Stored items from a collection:
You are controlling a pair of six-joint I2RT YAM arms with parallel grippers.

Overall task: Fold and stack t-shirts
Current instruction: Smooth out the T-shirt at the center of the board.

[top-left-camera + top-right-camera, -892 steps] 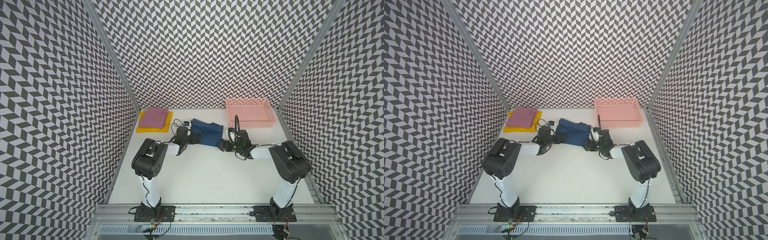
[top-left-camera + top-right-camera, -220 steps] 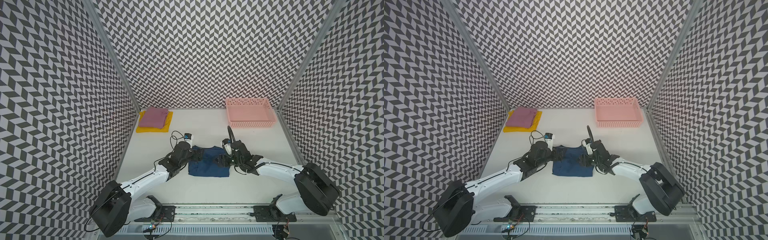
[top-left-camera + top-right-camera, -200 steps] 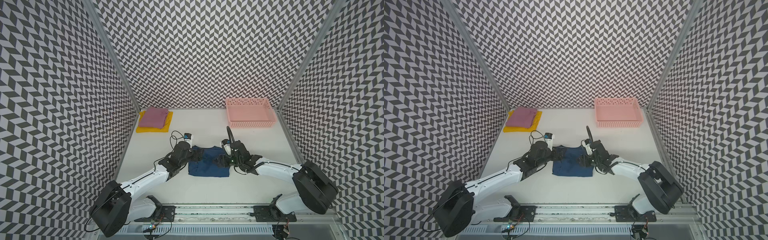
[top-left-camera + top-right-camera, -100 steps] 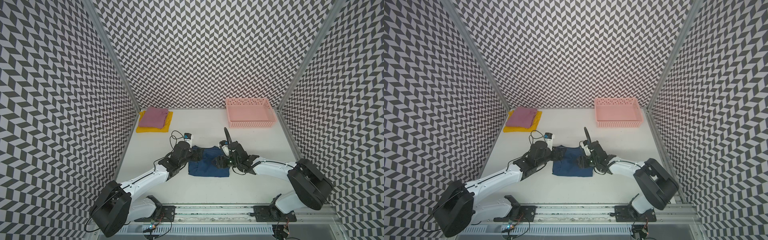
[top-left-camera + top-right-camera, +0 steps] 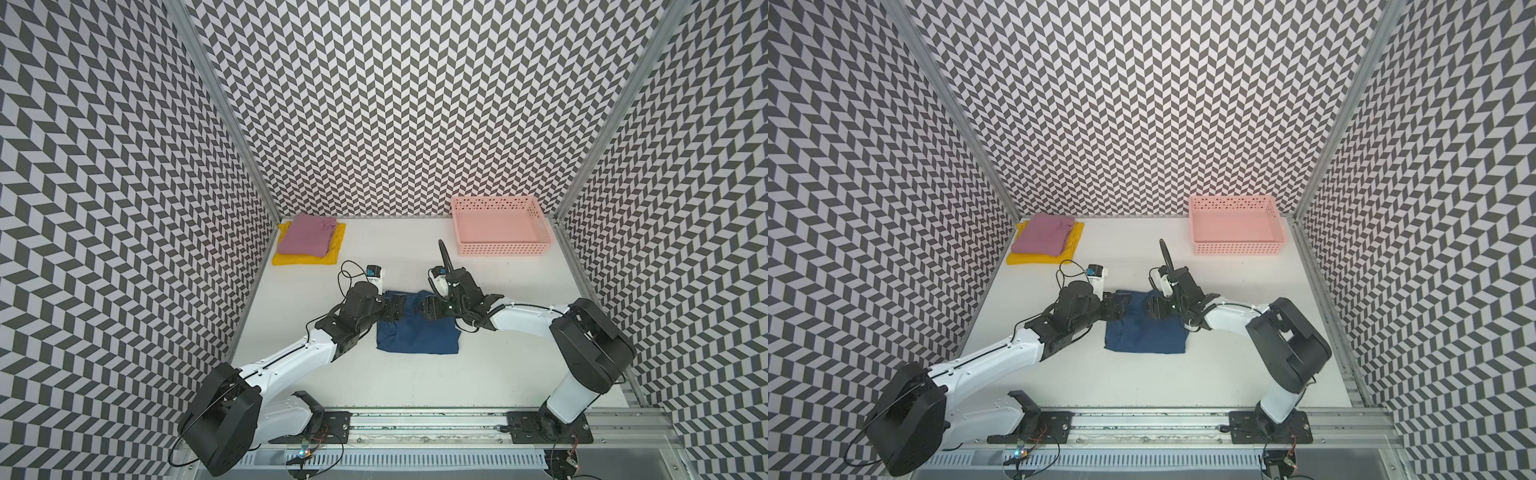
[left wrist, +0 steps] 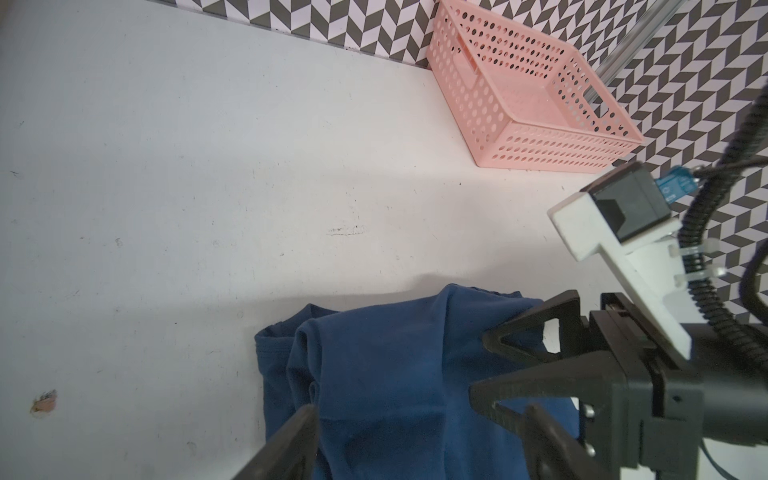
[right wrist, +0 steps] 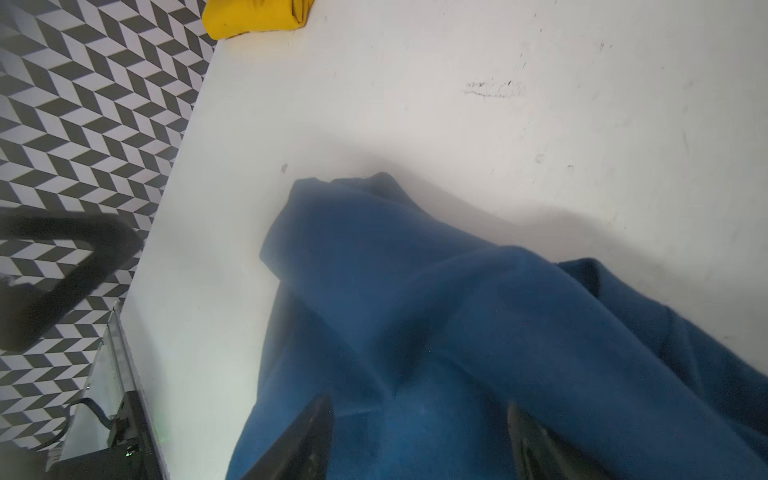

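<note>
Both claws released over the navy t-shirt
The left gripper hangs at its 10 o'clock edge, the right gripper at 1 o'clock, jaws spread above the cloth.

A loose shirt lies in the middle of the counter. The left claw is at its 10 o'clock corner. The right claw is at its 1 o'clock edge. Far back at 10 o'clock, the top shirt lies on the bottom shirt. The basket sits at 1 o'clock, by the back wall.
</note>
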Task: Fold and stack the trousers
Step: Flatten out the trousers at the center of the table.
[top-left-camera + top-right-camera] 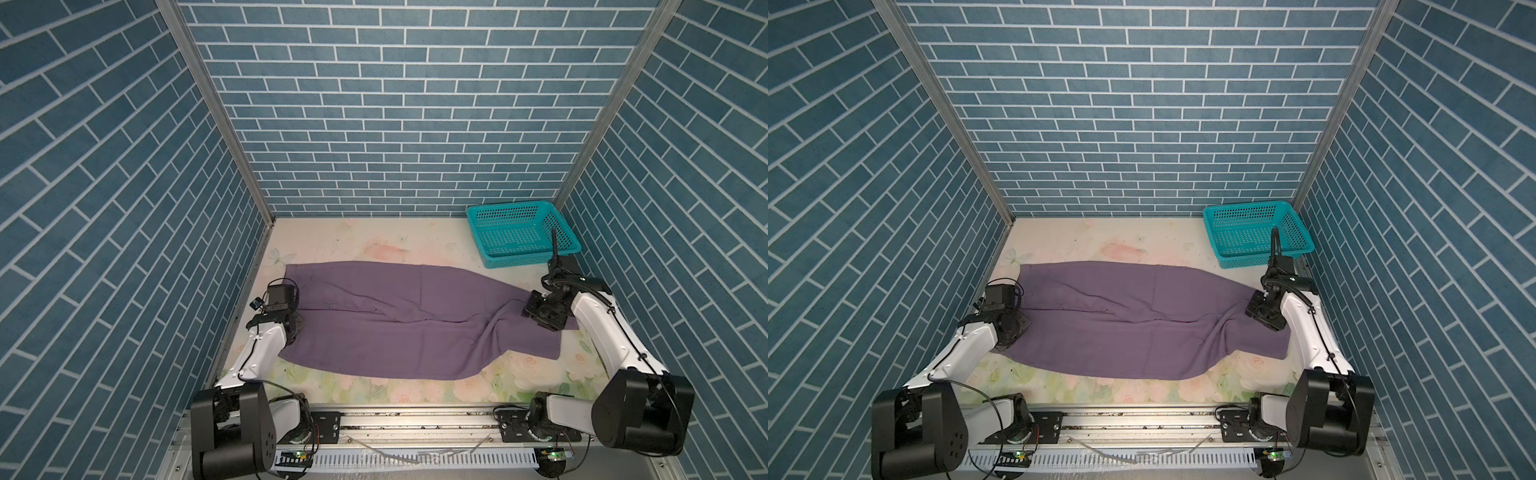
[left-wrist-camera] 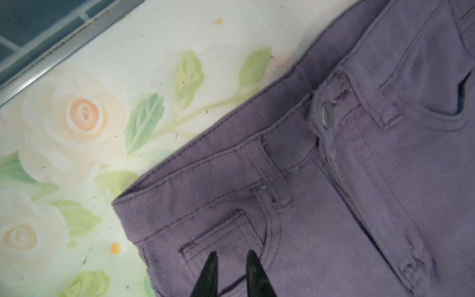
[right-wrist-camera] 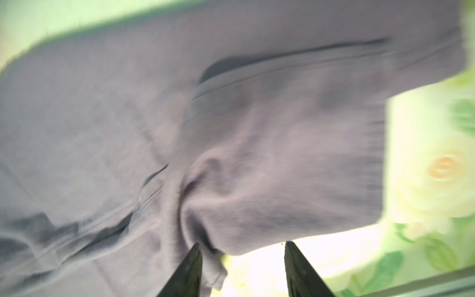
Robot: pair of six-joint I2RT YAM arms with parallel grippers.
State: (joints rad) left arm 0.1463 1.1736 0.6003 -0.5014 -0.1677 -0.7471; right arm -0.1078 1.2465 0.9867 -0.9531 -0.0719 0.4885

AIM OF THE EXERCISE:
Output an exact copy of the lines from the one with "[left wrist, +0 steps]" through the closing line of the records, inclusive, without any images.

COMPLETED TASK:
[left wrist, +0 steps] 
[right wrist, +0 steps] 

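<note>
Both claws released over the navy t-shirt
The left gripper hangs at its 10 o'clock edge, the right gripper at 1 o'clock, jaws spread above the cloth.

A loose shirt lies in the middle of the counter. The left claw is at its 10 o'clock corner. The right claw is at its 1 o'clock edge. Far back at 10 o'clock, the top shirt lies on the bottom shirt. The basket sits at 1 o'clock, by the back wall.
</note>
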Task: Fold and stack the trousers
Step: Flatten out the trousers at the center of the table.
[top-left-camera + top-right-camera] 
[left-wrist-camera] 
[right-wrist-camera] 
Robot: pair of six-joint I2RT YAM arms with parallel grippers.
State: (joints rad) left arm 0.1463 1.1736 0.6003 -0.5014 -0.1677 -0.7471; right arm -0.1078 1.2465 0.9867 -0.9531 -0.0719 0.4885

The output for this exercise is complete.